• _REQUIREMENT_: Here the job is to copy the data exactly and to exclude every image from it.

• _DATA SHOWN_:
========

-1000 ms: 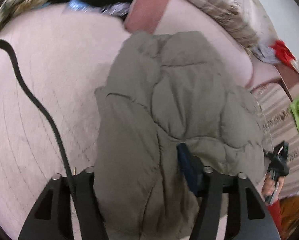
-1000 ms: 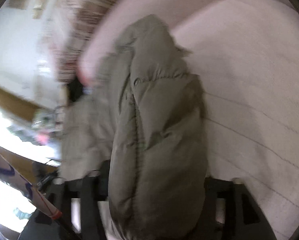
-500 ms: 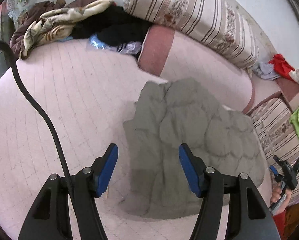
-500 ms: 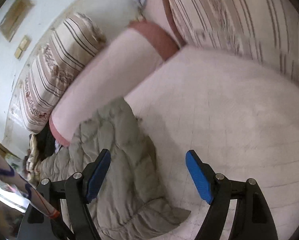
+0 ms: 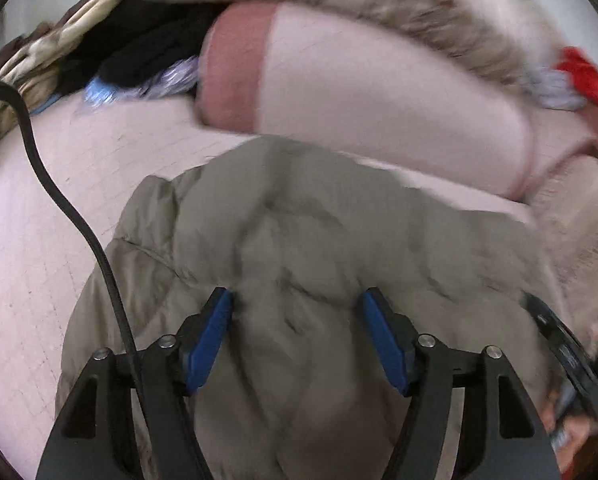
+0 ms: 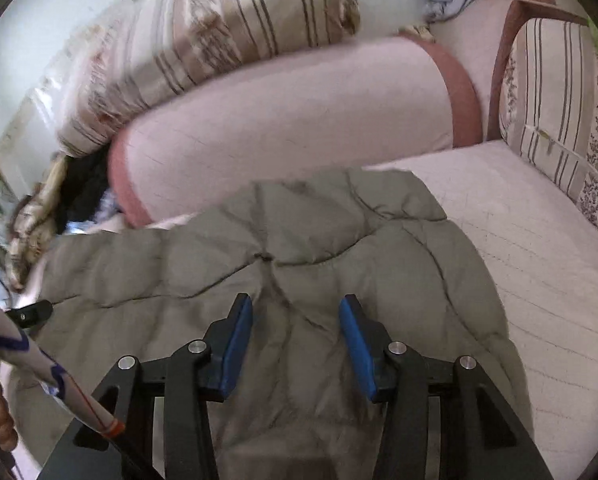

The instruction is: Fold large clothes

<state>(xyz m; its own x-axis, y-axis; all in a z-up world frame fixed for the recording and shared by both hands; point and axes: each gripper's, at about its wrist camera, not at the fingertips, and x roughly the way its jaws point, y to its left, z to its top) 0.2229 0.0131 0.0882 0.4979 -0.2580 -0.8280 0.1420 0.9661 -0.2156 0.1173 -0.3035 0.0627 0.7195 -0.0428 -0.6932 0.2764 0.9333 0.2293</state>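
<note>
A grey-olive quilted puffer jacket (image 5: 299,240) lies bunched on the pale pink bed cover (image 5: 39,240); it also shows in the right wrist view (image 6: 299,252). My left gripper (image 5: 297,340) is open, its blue pads (image 5: 209,340) low over the jacket's near part with padded fabric bulging between them. My right gripper (image 6: 295,340) is open too, its blue pads (image 6: 357,344) straddling a creased ridge of the jacket. Whether either touches the fabric is unclear.
A pink bolster (image 6: 299,100) lies behind the jacket, striped cushions (image 6: 219,20) beyond it. A heap of dark and patterned clothes (image 5: 99,48) sits at far left. A black cable (image 5: 59,192) crosses the cover. The other gripper (image 5: 567,356) shows at right edge.
Both grippers let go of the jacket about a second ago and lifted away open. They have now come back down close over the jacket, still open.
</note>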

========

• _REPLY_:
-1000 ms: 
-1000 ms: 
-500 ms: 
-500 ms: 
+0 ms: 
+0 ms: 

The instruction is: Fold large clothes

<state>(xyz m; its own x-axis, y-axis; all in a z-up world frame fixed for the recording and shared by both hands; point and axes: each gripper's, at about its wrist camera, not at the fingertips, and x roughly the way its jaws point, y to its left, z to its top) 0.2229 0.0131 0.0882 0.4979 -0.2580 -0.8280 0.1420 0.9661 -0.2156 0.1173 -0.3035 0.0627 0.7195 -0.0428 -0.6932 0.2764 0.9333 0.2293</state>
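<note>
A grey-olive quilted puffer jacket (image 5: 299,240) lies bunched on the pale pink bed cover (image 5: 39,240); it also shows in the right wrist view (image 6: 299,252). My left gripper (image 5: 297,340) is open, its blue pads (image 5: 209,340) low over the jacket's near part with padded fabric bulging between them. My right gripper (image 6: 295,340) is open too, its blue pads (image 6: 357,344) straddling a creased ridge of the jacket. Whether either touches the fabric is unclear.
A pink bolster (image 6: 299,100) lies behind the jacket, striped cushions (image 6: 219,20) beyond it. A heap of dark and patterned clothes (image 5: 99,48) sits at far left. A black cable (image 5: 59,192) crosses the cover. The other gripper (image 5: 567,356) shows at right edge.
Both grippers let go of the jacket about a second ago and lifted away open. They have now come back down close over the jacket, still open.
</note>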

No more output is expected for this exercise.